- What you will do
Copy the entries that follow, exactly and completely.

═══ Records for this exercise ═══

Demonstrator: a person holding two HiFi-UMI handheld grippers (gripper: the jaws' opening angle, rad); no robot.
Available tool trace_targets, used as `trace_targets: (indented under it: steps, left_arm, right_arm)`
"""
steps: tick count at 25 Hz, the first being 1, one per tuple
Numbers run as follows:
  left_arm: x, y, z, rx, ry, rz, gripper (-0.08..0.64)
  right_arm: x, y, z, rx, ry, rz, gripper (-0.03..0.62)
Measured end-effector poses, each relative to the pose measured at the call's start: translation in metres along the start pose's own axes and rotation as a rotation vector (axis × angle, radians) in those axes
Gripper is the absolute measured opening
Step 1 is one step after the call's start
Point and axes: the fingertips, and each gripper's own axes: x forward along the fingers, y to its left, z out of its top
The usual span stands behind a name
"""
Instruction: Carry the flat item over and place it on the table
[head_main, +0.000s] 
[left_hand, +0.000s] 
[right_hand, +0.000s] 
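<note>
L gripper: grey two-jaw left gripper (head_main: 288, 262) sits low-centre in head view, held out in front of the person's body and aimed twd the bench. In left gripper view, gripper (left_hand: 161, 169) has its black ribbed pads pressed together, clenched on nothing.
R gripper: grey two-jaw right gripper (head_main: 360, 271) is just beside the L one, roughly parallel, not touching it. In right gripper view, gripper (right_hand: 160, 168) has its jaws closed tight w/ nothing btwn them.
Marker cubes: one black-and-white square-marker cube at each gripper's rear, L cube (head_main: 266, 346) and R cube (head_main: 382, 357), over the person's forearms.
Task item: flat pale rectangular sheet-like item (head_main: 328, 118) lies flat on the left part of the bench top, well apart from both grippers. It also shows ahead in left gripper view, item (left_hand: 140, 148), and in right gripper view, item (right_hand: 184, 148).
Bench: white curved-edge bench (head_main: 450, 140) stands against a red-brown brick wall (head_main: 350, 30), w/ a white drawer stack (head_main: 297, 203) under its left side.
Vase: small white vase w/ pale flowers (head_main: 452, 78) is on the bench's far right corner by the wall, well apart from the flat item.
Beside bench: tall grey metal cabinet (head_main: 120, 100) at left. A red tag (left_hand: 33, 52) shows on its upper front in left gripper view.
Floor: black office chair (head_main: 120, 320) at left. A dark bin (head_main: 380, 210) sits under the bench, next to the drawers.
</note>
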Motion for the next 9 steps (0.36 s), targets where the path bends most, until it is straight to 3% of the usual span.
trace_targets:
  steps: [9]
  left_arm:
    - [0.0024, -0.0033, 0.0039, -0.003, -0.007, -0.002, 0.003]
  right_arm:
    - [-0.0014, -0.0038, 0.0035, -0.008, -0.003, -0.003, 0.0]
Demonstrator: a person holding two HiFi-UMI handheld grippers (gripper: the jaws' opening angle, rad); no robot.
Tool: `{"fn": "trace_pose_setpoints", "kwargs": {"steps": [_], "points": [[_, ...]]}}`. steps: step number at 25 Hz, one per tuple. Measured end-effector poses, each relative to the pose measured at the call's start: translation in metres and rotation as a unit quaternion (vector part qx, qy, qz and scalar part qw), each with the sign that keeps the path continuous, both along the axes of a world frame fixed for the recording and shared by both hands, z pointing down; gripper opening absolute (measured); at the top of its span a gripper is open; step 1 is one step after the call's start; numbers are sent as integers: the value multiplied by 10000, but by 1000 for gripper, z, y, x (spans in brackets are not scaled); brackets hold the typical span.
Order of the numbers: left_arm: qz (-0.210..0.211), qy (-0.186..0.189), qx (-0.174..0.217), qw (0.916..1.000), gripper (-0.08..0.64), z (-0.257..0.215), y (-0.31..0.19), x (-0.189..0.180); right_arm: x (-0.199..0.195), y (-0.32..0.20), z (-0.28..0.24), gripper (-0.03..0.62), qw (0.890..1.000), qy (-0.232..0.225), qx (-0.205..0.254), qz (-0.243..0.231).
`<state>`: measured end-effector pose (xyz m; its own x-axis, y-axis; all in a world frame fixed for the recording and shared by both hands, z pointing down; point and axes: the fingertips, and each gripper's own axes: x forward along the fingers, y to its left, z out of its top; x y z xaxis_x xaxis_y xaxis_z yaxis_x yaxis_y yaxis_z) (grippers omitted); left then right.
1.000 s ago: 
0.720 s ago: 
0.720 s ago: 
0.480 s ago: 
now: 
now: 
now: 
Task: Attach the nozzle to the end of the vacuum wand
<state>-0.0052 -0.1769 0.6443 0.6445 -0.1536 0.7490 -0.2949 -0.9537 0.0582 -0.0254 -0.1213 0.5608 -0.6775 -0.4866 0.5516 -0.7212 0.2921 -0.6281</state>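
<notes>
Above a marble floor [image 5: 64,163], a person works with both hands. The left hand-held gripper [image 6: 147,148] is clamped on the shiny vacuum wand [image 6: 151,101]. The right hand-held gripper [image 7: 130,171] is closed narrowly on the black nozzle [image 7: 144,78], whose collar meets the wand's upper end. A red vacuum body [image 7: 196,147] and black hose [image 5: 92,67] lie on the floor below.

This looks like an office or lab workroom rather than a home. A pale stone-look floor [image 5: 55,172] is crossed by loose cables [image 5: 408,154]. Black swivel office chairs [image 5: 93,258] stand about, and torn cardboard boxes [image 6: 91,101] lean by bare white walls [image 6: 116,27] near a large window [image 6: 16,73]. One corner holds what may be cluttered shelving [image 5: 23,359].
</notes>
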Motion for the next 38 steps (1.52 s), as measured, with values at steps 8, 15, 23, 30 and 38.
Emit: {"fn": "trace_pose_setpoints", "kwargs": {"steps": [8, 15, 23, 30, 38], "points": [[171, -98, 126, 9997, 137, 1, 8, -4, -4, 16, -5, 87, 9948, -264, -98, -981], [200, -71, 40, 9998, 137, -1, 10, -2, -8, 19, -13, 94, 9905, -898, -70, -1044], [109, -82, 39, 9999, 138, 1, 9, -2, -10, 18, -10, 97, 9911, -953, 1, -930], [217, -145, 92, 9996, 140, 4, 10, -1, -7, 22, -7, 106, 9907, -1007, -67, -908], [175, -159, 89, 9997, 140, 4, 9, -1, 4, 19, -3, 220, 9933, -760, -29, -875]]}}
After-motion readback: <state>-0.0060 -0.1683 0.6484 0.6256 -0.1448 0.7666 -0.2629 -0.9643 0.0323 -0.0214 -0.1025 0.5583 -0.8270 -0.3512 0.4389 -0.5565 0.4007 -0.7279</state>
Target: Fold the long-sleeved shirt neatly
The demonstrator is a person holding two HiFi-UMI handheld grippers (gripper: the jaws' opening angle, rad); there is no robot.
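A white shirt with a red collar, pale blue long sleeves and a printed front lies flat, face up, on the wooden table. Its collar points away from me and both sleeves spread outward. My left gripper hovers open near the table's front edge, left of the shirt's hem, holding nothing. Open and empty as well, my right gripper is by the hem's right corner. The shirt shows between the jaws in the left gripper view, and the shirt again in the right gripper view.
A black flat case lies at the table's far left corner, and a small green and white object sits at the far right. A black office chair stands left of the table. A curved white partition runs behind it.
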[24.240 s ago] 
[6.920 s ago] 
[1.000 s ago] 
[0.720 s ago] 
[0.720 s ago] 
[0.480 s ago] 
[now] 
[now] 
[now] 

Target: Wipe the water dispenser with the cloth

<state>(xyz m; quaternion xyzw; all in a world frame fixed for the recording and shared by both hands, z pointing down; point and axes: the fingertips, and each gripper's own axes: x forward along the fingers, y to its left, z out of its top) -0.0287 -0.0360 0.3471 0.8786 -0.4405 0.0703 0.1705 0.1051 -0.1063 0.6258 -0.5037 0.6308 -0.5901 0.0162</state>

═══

- Exercise response
Demonstrator: a person holding two HiFi-UMI handheld grippers (gripper: the jaws' opening angle, rad); no robot.
Available tool trace_targets, used as `trace_targets: (indented under it: steps, left_arm, right_arm)`
"""
steps: tick count at 25 Hz, the first being 1, one per tuple
Numbers run as follows:
  left_arm: x, y, z, rx, ry, rz, gripper (-0.08..0.64)
  right_arm: x, y, z, rx, ry, rz, gripper (-0.03..0.62)
Measured end-effector poses, each relative to the pose measured at the call's start: translation in metres along the start pose's own axes and rotation as a rotation vector (axis × angle, radians) in those axes
Gripper is the absolute measured opening
Step 1 is one step after the call's start
Point and axes: the fingertips, and each gripper's own axes: x forward along the fingers, y to its left, z out of its top
The usual span stands behind a name
"""
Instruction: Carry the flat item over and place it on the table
[head_main, +0.000s] 
[left_hand, +0.000s] 
[right_hand, +0.000s] 
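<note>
L gripper: grey two-jaw left gripper (head_main: 288, 262) sits low-centre in head view, held out in front of the person's body and aimed twd the bench. In left gripper view, gripper (left_hand: 161, 169) has its black ribbed pads pressed together, clenched on nothing.
R gripper: grey two-jaw right gripper (head_main: 360, 271) is just beside the L one, roughly parallel, not touching it. In right gripper view, gripper (right_hand: 160, 168) has its jaws closed tight w/ nothing btwn them.
Marker cubes: one black-and-white square-marker cube at each gripper's rear, L cube (head_main: 266, 346) and R cube (head_main: 382, 357), over the person's forearms.
Task item: flat pale rectangular sheet-like item (head_main: 328, 118) lies flat on the left part of the bench top, well apart from both grippers. It also shows ahead in left gripper view, item (left_hand: 140, 148), and in right gripper view, item (right_hand: 184, 148).
Bench: white curved-edge bench (head_main: 450, 140) stands against a red-brown brick wall (head_main: 350, 30), w/ a white drawer stack (head_main: 297, 203) under its left side.
Vase: small white vase w/ pale flowers (head_main: 452, 78) is on the bench's far right corner by the wall, well apart from the flat item.
Beside bench: tall grey metal cabinet (head_main: 120, 100) at left. A red tag (left_hand: 33, 52) shows on its upper front in left gripper view.
Floor: black office chair (head_main: 120, 320) at left. A dark bin (head_main: 380, 210) sits under the bench, next to the drawers.
</note>
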Motion for the next 9 steps (0.36 s), targets where the path bends most, until it is straight to 3% of the usual span.
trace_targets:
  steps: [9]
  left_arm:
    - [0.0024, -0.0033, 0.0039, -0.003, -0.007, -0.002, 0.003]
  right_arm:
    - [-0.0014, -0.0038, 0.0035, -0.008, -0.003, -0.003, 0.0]
Demonstrator: a person holding two HiFi-UMI handheld grippers (gripper: the jaws' opening angle, rad); no robot.
Tool: `{"fn": "trace_pose_setpoints", "kwargs": {"steps": [_], "points": [[_, ...]]}}`. steps: step number at 25 Hz, one per tuple. Measured end-effector poses, each relative to the pose measured at the call's start: translation in metres and rotation as a unit quaternion (vector part qx, qy, qz and scalar part qw), each with the sign that keeps the path continuous, both along the axes of a world frame fixed for the recording and shared by both hands, z pointing down; gripper opening absolute (measured); at the top of its span a gripper is open; step 1 is one step after the call's start; numbers are sent as integers: the value multiplied by 10000, but by 1000 for gripper, z, y, x (spans in brackets are not scaled); brackets hold the typical span.
Order of the numbers: left_arm: qz (-0.210..0.211), qy (-0.186..0.189), qx (-0.174..0.217), qw (0.916..1.000), gripper (-0.08..0.64), z (-0.257..0.215), y (-0.31..0.19), x (-0.189..0.180); right_arm: x (-0.199..0.195), y (-0.32..0.20), z (-0.28..0.24), gripper (-0.03..0.62), qw (0.890..1.000), qy (-0.232..0.225), qx (-0.205..0.254), qz (-0.243..0.231).
`<state>`: measured end-effector pose (xyz m; its own x-axis, y-axis; all in a world frame fixed for the recording and shared by both hands, z pointing down; point and axes: the fingertips, and each gripper's own axes: x forward along the fingers, y to its left, z out of its top; x y z xaxis_x xaxis_y xaxis_z yaxis_x yaxis_y yaxis_z) (grippers omitted); left then right.
1.000 s ago: 
0.720 s ago: 
0.720 s ago: 
0.480 s ago: 
now: 
now: 
now: 
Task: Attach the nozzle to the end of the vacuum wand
<state>-0.0052 -0.1769 0.6443 0.6445 -0.1536 0.7490 -0.2949 -0.9537 0.0582 -0.0254 -0.1213 0.5608 -0.6775 -0.4866 0.5516 -0.7212 0.2921 -0.6281</state>
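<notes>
Above a marble floor [image 5: 64,163], a person works with both hands. The left hand-held gripper [image 6: 147,148] is clamped on the shiny vacuum wand [image 6: 151,101]. The right hand-held gripper [image 7: 130,171] is closed narrowly on the black nozzle [image 7: 144,78], whose collar meets the wand's upper end. A red vacuum body [image 7: 196,147] and black hose [image 5: 92,67] lie on the floor below.

This looks like an office or lab workroom rather than a home. A pale stone-look floor [image 5: 55,172] is crossed by loose cables [image 5: 408,154]. Black swivel office chairs [image 5: 93,258] stand about, and torn cardboard boxes [image 6: 91,101] lean by bare white walls [image 6: 116,27] near a large window [image 6: 16,73]. One corner holds what may be cluttered shelving [image 5: 23,359].
</notes>
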Motion for the next 38 steps (1.52 s), as measured, with values at steps 8, 15, 23, 30 and 38.
Emit: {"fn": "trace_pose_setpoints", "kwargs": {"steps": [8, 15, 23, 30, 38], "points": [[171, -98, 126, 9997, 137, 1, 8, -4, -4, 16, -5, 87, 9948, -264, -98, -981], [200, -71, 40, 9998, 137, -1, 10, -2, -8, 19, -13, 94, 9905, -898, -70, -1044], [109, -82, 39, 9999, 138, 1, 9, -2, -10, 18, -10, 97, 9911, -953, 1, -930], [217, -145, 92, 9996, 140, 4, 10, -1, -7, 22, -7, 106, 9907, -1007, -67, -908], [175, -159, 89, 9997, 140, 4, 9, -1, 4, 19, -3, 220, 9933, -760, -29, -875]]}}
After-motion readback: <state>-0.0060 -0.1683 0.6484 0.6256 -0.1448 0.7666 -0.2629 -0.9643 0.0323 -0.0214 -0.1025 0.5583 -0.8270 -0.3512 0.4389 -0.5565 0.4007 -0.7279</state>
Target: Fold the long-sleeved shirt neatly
The demonstrator is a person holding two HiFi-UMI handheld grippers (gripper: the jaws' opening angle, rad); there is no robot.
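A white shirt with a red collar, pale blue long sleeves and a printed front lies flat, face up, on the wooden table. Its collar points away from me and both sleeves spread outward. My left gripper hovers open near the table's front edge, left of the shirt's hem, holding nothing. Open and empty as well, my right gripper is by the hem's right corner. The shirt shows between the jaws in the left gripper view, and the shirt again in the right gripper view.
A black flat case lies at the table's far left corner, and a small green and white object sits at the far right. A black office chair stands left of the table. A curved white partition runs behind it.
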[24.240 s ago] 
[6.920 s ago] 
[1.000 s ago] 
[0.720 s ago] 
[0.720 s ago] 
[0.480 s ago] 
[now] 
[now] 
[now] 

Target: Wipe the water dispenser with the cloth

<state>(xyz m; quaternion xyzw; all in a world frame fixed for the recording and shared by both hands, z pointing down; point and axes: the fingertips, and each gripper's own axes: x forward along the fingers, y to its left, z out of its top) -0.0287 -0.0360 0.3471 0.8786 -0.4405 0.0703 0.1705 0.1051 -0.1063 0.6258 -0.5037 0.6308 -0.5901 0.0162</state>

What the answer needed to say has been said.